◆ ABOUT THIS TASK ◆
Going line by line through the listing, how many lines hold "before"? State nothing but the number.

◆ DATA EXTRACT ◆
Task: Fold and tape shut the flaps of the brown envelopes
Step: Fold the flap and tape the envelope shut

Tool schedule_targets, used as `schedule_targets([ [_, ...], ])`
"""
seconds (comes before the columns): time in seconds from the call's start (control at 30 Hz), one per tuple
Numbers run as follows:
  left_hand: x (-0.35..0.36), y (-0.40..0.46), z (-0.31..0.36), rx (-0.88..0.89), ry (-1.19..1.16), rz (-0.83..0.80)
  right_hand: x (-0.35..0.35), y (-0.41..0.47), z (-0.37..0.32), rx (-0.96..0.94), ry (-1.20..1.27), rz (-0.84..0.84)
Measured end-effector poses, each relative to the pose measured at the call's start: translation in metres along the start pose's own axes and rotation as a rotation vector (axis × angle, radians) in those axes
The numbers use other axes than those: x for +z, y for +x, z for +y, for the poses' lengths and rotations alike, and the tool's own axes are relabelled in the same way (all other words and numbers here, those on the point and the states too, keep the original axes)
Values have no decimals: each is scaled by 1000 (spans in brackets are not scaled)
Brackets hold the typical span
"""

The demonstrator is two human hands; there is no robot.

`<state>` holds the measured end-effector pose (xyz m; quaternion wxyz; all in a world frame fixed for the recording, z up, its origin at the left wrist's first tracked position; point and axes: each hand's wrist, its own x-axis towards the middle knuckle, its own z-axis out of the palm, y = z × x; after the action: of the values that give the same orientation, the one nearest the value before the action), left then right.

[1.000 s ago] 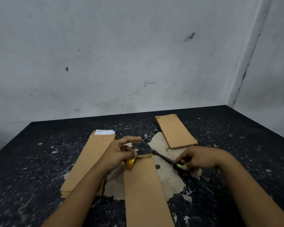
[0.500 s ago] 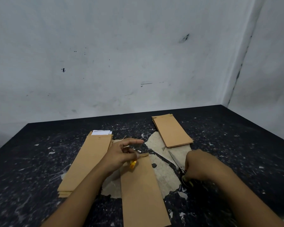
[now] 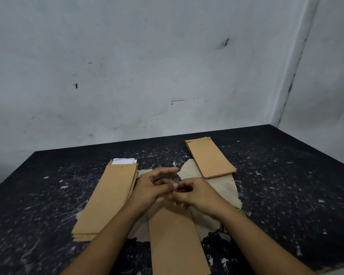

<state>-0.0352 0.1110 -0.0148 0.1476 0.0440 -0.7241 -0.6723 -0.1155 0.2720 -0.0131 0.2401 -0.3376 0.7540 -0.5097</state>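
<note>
On the black table (image 3: 286,185) the envelope (image 3: 175,239) lies lengthwise away; both hands' curled fingers (image 3: 179,187) meet, contents unclear.

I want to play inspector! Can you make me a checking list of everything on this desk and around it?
Surface: black tabletop, speckled with white marks; a worn pale patch in the middle.
Job's things: one brown envelope lies in front of the person; a left stack with white paper sticking out the far end; a right stack farther back.
Clutter: nothing seen for sure; a dark thing at the table by the right wrist is too hidden to name.
Grips: left hand and right hand meet over the envelope's far end; what they pinch is blurred.
Cables: nothing seen.
Surroundings: scuffed pale wall, corner at right.
</note>
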Motion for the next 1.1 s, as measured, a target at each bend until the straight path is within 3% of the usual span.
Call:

◆ EXERCISE RESULT ◆
2